Alguns dos filmes mais clássicos desse movimento são: O Falcão Maltês, Dupla Identidade, A Dama de Shanghai, À Beira do Abismo, O Crepúsculo dos Deuses, O Terceiro Homem e A Marca da Maldade. Alguns dos grandes nomes dessa época são Hitchcock, Orson Welles, Rita Hayworth, Billy Wilder e Humphrey Bogart.
As principais características desses filmes são: a fotografia quase sempre em Preto e Branco, com bastante foco nas sombras (e bastate uso do ângulo holandês); Protagonistas normalmente veteranos da segunda guerra mundial, que bebem bastante, que sejam atormentados por seu passado; Mulheres sedutoras com segredos quase sempre fatais; A polícia quase sempre corrupta e/ou ineficiente; Tramas baseadas em livros pulp – histórias de detetive, tidas como “literatura barata” na época.
O gênero Noir foi muito influenciado pelo seu contexto histórico, a Grande Depressão dos EUA e a Segunda Guerra Mundial.

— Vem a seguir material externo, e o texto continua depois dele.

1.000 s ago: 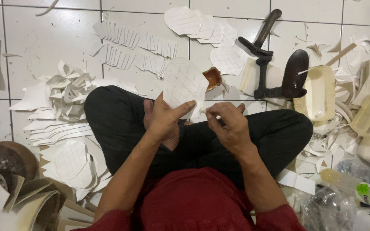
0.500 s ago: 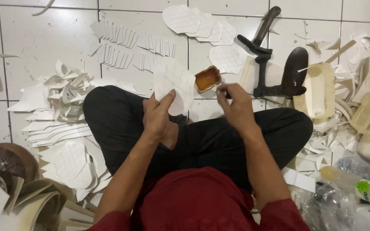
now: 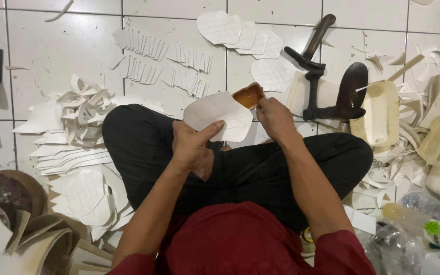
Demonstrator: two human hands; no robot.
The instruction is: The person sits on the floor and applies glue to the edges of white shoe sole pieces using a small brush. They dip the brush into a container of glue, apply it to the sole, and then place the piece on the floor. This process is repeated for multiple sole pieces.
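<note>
The left hand (image 3: 192,147) pinches a white quilted piece (image 3: 219,116) between thumb and fingers, gripping it at its lower left edge above the crossed black-trousered legs (image 3: 240,168). The piece is flat and roughly shield-shaped, its long axis running left to right and a little downward, with its broader end towards the small orange-brown container (image 3: 248,95). The right hand (image 3: 276,118) is closed around something thin that reaches towards that container; the tool itself is too hidden by the fingers to name, probably a small brush or stick. The container sits on the tiled floor (image 3: 67,46) just beyond the piece's upper right corner, open side up, and appears to hold a glossy amber substance. More quilted pieces (image 3: 240,34) of the same shape lie overlapped in a row farther out, and one lone piece (image 3: 272,75) lies just right of the container. Rows of narrow white strips (image 3: 161,58) are laid out to the left of them. A dark iron stand (image 3: 327,71) with a foot-shaped top stands to the right, beside a pale yellow tub (image 3: 380,112) with a stick leaning in it. A heap of white offcuts (image 3: 77,117) lies beside the left knee, and plastic bottles (image 3: 429,221) lie at lower right.
</note>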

A popularidade desses filmes era imensa, com nomes grandes como Humphrey Bogart, Orson Welles, Charlton Heston e Rita Hayworth, o sucesso de bilheteria era sempre garantido.
O fim do reino do cinema noir aconteceu com alguns fatores, como o desgaste natural do gênero, a chegada do cinema em cores e mais alguns fatores, mais os dois mais importantes são uma mudança no sistema de estúdios americano e a chegada da televisão.

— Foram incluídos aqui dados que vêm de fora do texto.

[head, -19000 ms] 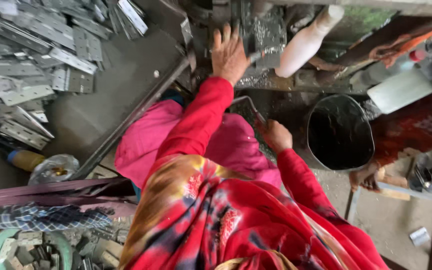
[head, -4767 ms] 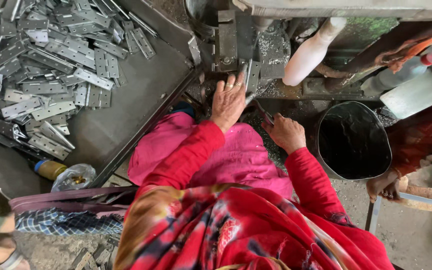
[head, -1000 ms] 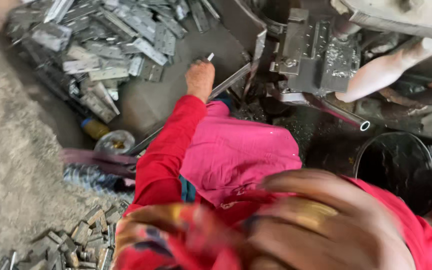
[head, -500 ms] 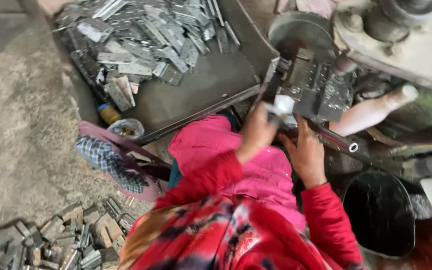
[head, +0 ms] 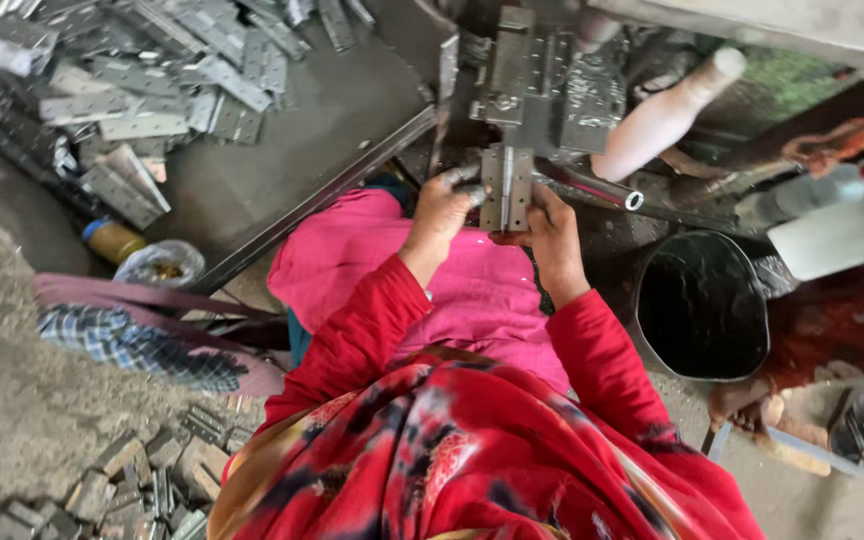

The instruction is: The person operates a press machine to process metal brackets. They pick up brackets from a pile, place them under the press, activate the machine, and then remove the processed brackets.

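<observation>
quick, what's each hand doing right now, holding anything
Left hand: closed on the left edge of the metal hinge plate at the machine.
Right hand: gripping the same hinge plate from its right side.

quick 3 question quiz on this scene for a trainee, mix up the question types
1. True or false: both hands are on the metal hinge at the press.
2. The pile of hinges on the tray lies to the person's: A) left B) right C) behind
3. What stands on the floor by the right arm?

Key
1. True: left hand and right hand grip it from either side.
2. A
3. A black bucket.
</observation>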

O sistema de estúdio, no final dos anos 50, e com a popularização da televisão, percebeu que o público (agora muito mais ligado nas obras cinematográficas por causa da TV) adoraria ir mais ao cinema. Mas, era difícil vender essa experiência a um público sempre maior com filmes pessimistas, sobre corrupção e focados em diálogo. Foi então que os estúdios começaram a focar sua atenção (e dinheiro) em grandes produções, nos filmes de desastre, nos musicais, etc. E foi assim que o noir clássico chegou ao fim.
2. O Neo-Noir e os Irmãos Coen
Foi então que muitos cineastas das décadas seguintes acabaram criando o que se chama de neo-noir (afinal de contas, ainda existe algum público para filmes pessimistas). Filmes inspirados no noir, mas que apresentavam algumas desconstruções ou revoluções do gênero. Um bom exemplo é o filme Chinatown de Roman Polanski (veja nossa resenha aqui). Essas são descontruções do noir, filmes que buscavam usar o gênero para criar uma coisa própria, uma linguagem única e que prestasse homenagem aos clássicos.

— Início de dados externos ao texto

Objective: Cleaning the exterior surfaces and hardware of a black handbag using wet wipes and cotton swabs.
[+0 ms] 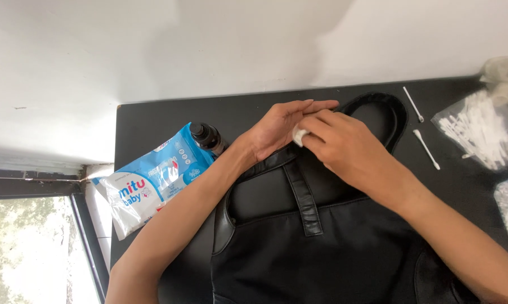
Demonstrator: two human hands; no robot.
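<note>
I see a glossy black leather bag (321, 236) lying flat on the black table (152, 118) | right hand (344, 149) pinches a white wad (300, 135) at its strap | left hand (276, 126) spread flat, steadying

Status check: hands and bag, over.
Right hand pinching white wipe at black bag. Left hand open, steadying handle. Nothing blocking.

Wipes pack (147, 183), dark bottle (207, 137), cotton swabs (425, 148) (two loose), swab bag (480, 130).
</note>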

Até que um dia chegaram os Irmãos Coen.
A influência do Noir na cinematografia dos Coen é clara, especialmente em filmes mais sérios como O Homem que Não Estava Lá, Gosto de Sangue, Onde os Fracos Não Tem Vez. No entanto, os Coen realmente brilham quando dirigindo comédias “negras”, como Ei Meu Irmão, Barton Fink, Um Homem Sério, e O Grande Lebowski.
Em todos os filmes dos Coen, percebemos personagens que lutam para entender o caos do Universo, que esperam encontrar algum sentido nas coisas horríveis que geralmente ocorrem com eles, sem qualquer esperança de alguma resposta, sempre.
3. O Grande Lebowski
O Grande Lebowski foi lançado em 1998, escrito e dirigido pelos irmãos Coen, conta a história de Jeff Lebowski, ou o Dude (Jeff Bridges), que é confundido por um milionário com o mesmo nome por agiotas que cobram uma dívida de sua esposa, que entram na sua casa e mijam no seu tapete.
A trama teria tudo para ser um noir clássico: O Grande Lebowski (o milionário) – que é um velho industrialista paraplégico veterano – quando sua esposa é sequestrada, supostamente pelos agiotas que o encontraram antes, e pede que ele faça a entrega do dinheiro. Esse é um início clássico de um noir: um protagonista é chamado para se meter na história de alguém por algum magnata misterioso.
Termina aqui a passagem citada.